Brazilian basketball player and coach

Jorge Guerra (born 21 June 1959), also commonly known in Brazil as Jorge Guerrinha, is a Brazilian former professional basketball player and coach.

==Professional playing career==
Born in Franca, in the state of São Paulo, Guerra debuted in basketball when he was 16, playing with Amazonas Franca. He also played with C.A. Monte Líbano and Ribeirão Preto. During his pro club career, Guerra won 4 Brazilian Championships, in the seasons 1980, 1981 (II), 1990, and 1991.

==National team playing career==
Guerra was a part of the senior Brazilian national basketball team that won the 1987 Pan American Games, in Indianapolis. In that tournament's final game, the Brazilian side outscored the home team, the Team USA, 120–115, which marked the first time that Team USA lost a game as a tournament host. It was also the first time Team USA was defeated in a finals game.

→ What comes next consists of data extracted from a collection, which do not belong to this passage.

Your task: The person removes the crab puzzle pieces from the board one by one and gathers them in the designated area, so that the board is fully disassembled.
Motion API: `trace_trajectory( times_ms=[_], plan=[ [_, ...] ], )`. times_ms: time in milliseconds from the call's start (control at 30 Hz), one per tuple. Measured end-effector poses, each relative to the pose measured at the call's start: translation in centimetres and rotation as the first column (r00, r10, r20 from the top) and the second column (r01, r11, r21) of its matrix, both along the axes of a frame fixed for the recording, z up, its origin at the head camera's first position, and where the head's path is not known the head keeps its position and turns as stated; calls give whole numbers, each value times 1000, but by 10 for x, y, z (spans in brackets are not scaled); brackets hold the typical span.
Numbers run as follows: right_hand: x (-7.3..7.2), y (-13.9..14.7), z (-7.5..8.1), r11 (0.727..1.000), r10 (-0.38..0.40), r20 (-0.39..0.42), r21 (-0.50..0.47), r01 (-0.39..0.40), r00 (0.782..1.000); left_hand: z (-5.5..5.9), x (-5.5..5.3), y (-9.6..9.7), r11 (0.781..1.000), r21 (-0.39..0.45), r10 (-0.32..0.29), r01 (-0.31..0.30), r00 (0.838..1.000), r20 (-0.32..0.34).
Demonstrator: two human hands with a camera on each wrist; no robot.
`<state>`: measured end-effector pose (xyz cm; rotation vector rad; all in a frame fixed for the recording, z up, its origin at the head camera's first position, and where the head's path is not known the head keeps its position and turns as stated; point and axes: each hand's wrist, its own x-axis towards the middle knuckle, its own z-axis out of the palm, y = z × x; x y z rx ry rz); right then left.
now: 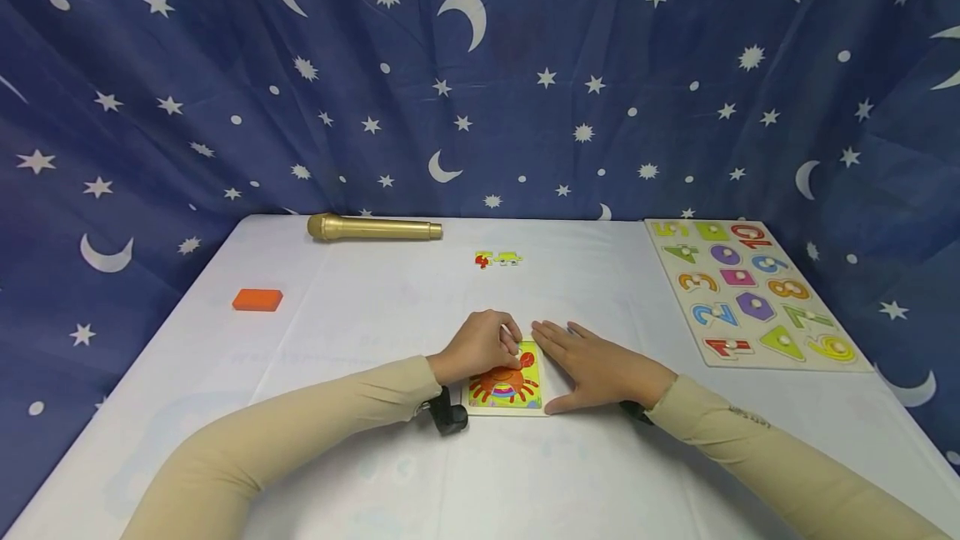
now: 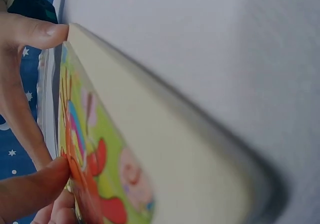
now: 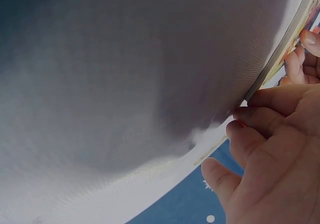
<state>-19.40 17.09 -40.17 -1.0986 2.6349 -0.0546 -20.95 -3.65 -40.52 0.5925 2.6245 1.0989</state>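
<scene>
A small square jigsaw puzzle with an orange crab on yellow-green lies in a pale wooden tray near the middle of the table. Over its upper left part, my left hand has curled fingers and pinches at a puzzle piece, which is mostly covered. The left wrist view shows the thumb against the crab picture. My right hand lies along the tray's right edge with fingers spread, thumb at the lower corner and fingertips by the upper one. Two loose pieces, one with a red claw and one green, lie farther back.
At the back left lies a gold microphone, with an orange block nearer on the left. A number-and-shape peg board occupies the right side. Behind the white table hangs a blue star-and-moon curtain.
</scene>
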Motion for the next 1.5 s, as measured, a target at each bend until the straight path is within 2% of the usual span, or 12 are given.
trace_trajectory(
  times_ms=[100,433,733,1000,1133,1267,1400,1500],
  plan=[
    [0,1,-1,1000,6,-5,-4,-6,1000,-2,-2,0,1000,7,3,-4,1000,23],
    [1,0,0,1000,10,-5,-9,-10,1000,-4,-4,-1,1000,24,-12,11,999,43],
    [2,0,1,1000,-2,3,-20,2,1000,-3,-5,-1,999,-42,-27,25,999,-46],
    [1,-1,1,1000,-8,11,-4,8,1000,-4,-5,-1,999,24,-40,41,997,-61],
    [0,0,0,1000,-10,12,2,10,1000,-3,-3,-1,998,28,-58,60,994,-89],
    [0,0,0,1000,-5,6,-6,5,1000,-2,-3,-2,998,39,-53,56,995,-81],
    [0,1,0,1000,2,7,-17,-1,1000,0,-6,-6,997,57,-41,45,997,-71],
    [0,1,0,1000,5,10,-20,-5,1000,4,-16,-11,999,48,-19,23,995,-93]
  ],
)
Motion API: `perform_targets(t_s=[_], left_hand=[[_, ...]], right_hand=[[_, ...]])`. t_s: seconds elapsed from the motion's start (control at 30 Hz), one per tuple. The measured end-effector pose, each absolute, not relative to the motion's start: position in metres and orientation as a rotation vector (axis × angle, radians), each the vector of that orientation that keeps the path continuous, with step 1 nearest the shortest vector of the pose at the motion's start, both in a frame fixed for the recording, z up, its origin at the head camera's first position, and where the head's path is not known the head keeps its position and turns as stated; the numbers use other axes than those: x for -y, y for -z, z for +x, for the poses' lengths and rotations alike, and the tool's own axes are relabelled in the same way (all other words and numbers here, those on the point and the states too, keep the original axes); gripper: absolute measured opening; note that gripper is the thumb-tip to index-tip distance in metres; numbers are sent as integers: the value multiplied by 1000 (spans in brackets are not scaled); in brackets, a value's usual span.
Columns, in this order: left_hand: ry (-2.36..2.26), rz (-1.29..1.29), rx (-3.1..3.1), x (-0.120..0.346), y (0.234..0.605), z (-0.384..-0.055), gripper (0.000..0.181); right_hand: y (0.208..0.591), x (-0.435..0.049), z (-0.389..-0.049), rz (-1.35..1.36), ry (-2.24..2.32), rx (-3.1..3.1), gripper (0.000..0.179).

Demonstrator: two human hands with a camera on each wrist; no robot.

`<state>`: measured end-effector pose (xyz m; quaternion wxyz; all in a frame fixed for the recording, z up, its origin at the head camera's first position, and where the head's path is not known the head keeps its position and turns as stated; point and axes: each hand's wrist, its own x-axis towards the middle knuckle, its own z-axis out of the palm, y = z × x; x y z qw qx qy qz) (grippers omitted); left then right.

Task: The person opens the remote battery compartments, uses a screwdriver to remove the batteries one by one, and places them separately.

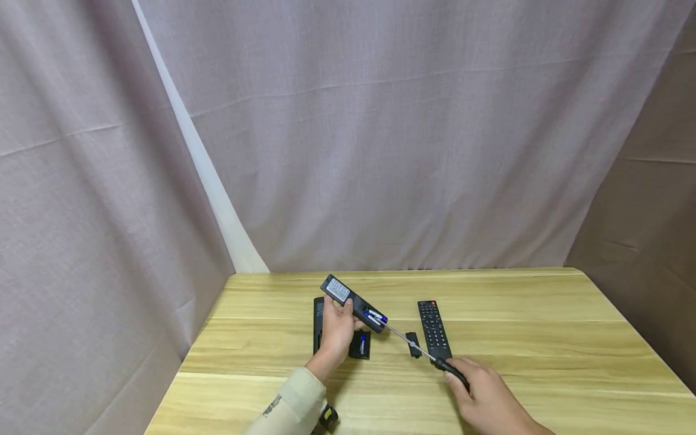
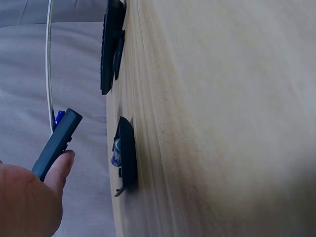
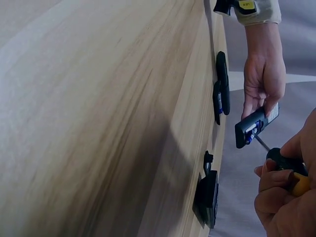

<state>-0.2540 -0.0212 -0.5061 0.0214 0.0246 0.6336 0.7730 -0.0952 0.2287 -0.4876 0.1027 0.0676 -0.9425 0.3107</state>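
Observation:
My left hand grips a black remote control, its labelled back facing up and its battery compartment uncovered. Blue-and-white batteries lie in that compartment. With my right hand I hold a screwdriver by its black handle; its long metal shaft runs to the batteries, the tip right at them. The right wrist view shows an orange-yellow part on the handle. Held above the table, the remote stays apart from the wood in both wrist views.
A second remote lies buttons up on the wooden table, a small black cover beside it. Under my left hand, another black remote is partly hidden. Near it sits a black piece with a blue battery. Curtains hang behind.

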Motion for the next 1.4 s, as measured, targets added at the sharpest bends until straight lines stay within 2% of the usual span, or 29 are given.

He also played at the 1986 FIBA World Cup, the 1988 Summer Olympic Games, the 1990 FIBA World Cup, and the 1992 Summer Olympic Games.

==Coaching career==
Guerrinha has been the head coach of several Brazilian clubs, some of which include Ribeirão Preto/Polti/COC, ACF Campos and Bandeirantes/Rio Claro. In 2016, he became the head coach of the Brazilian club Mogi das Cruzes, after having previously been Bauru's head coach.